- Directions for this task:
Print, without alteration, the lines that extend from the one holding "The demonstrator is" to the final line of the listing below.

- Available data:

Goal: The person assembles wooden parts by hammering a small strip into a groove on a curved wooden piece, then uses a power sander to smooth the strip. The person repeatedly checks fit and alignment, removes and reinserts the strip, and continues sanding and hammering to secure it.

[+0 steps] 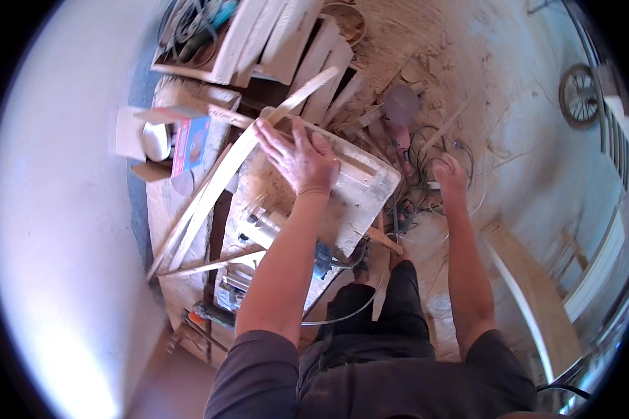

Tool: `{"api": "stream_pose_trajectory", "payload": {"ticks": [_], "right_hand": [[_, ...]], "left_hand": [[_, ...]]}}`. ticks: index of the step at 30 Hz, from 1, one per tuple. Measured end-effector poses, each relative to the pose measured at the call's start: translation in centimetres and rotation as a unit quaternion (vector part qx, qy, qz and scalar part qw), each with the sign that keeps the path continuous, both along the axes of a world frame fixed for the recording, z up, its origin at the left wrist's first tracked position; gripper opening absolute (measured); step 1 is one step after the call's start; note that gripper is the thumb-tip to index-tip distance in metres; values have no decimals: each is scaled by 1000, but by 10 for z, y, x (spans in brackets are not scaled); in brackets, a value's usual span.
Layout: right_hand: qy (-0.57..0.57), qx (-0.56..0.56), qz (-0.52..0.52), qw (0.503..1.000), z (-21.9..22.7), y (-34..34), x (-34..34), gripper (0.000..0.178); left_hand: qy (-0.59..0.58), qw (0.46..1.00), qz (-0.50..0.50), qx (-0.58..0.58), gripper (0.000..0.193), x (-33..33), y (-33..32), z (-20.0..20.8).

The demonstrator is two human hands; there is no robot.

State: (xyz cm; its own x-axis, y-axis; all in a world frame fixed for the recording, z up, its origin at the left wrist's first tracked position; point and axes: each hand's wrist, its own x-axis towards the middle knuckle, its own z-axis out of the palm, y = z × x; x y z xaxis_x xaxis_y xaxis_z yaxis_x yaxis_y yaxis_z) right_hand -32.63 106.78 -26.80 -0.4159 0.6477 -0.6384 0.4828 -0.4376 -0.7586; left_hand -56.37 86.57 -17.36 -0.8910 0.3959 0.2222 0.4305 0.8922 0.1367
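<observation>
My left hand (300, 159) lies palm down with its fingers stretched out, the fingertips at a long pale wooden strip (223, 167). Beneath it is a dusty, light-coloured board (377, 185) with a narrow wooden piece along its far edge. Close to my left forearm, a silver and blue power tool (262, 227) rests on its side, partly hidden by the arm. Off to the right, my right hand (451, 180) is closed above a tangle of cords. A small white thing (433, 185) shows at its fingers; its kind is unclear.
A pink power tool with a round disc (401, 105) lies beyond the board. On the left stands an opened cardboard box (192, 143). Wooden planks (279, 38) and a tool-filled crate (223, 49) are at the back. Curved wooden pieces (531, 300) stand at right.
</observation>
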Motion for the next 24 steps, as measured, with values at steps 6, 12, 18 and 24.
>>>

- The completed task:
The demonstrator is two human hands; there is no robot.

State: (xyz cm; its own x-axis, y-axis; all in a world frame fixed for the recording, z up, its origin at the left wrist's first tracked position; point and axes: each hand's wrist, its own x-axis towards the middle knuckle, its own z-axis out of the palm, y = z × x; x y z xaxis_x xaxis_y xaxis_z yaxis_x yaxis_y yaxis_z) right_hand -32.63 106.78 -26.80 -0.4159 0.6477 -0.6384 0.4828 -0.4376 -0.7586; left_hand -56.37 86.57 -17.36 -0.8910 0.3959 0.2222 0.4305 0.8922 0.1367
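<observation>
My left hand (300, 159) lies palm down with its fingers stretched out, the fingertips at a long pale wooden strip (223, 167). Beneath it is a dusty, light-coloured board (377, 185) with a narrow wooden piece along its far edge. Close to my left forearm, a silver and blue power tool (262, 227) rests on its side, partly hidden by the arm. Off to the right, my right hand (451, 180) is closed above a tangle of cords. A small white thing (433, 185) shows at its fingers; its kind is unclear.
A pink power tool with a round disc (401, 105) lies beyond the board. On the left stands an opened cardboard box (192, 143). Wooden planks (279, 38) and a tool-filled crate (223, 49) are at the back. Curved wooden pieces (531, 300) stand at right.
</observation>
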Motion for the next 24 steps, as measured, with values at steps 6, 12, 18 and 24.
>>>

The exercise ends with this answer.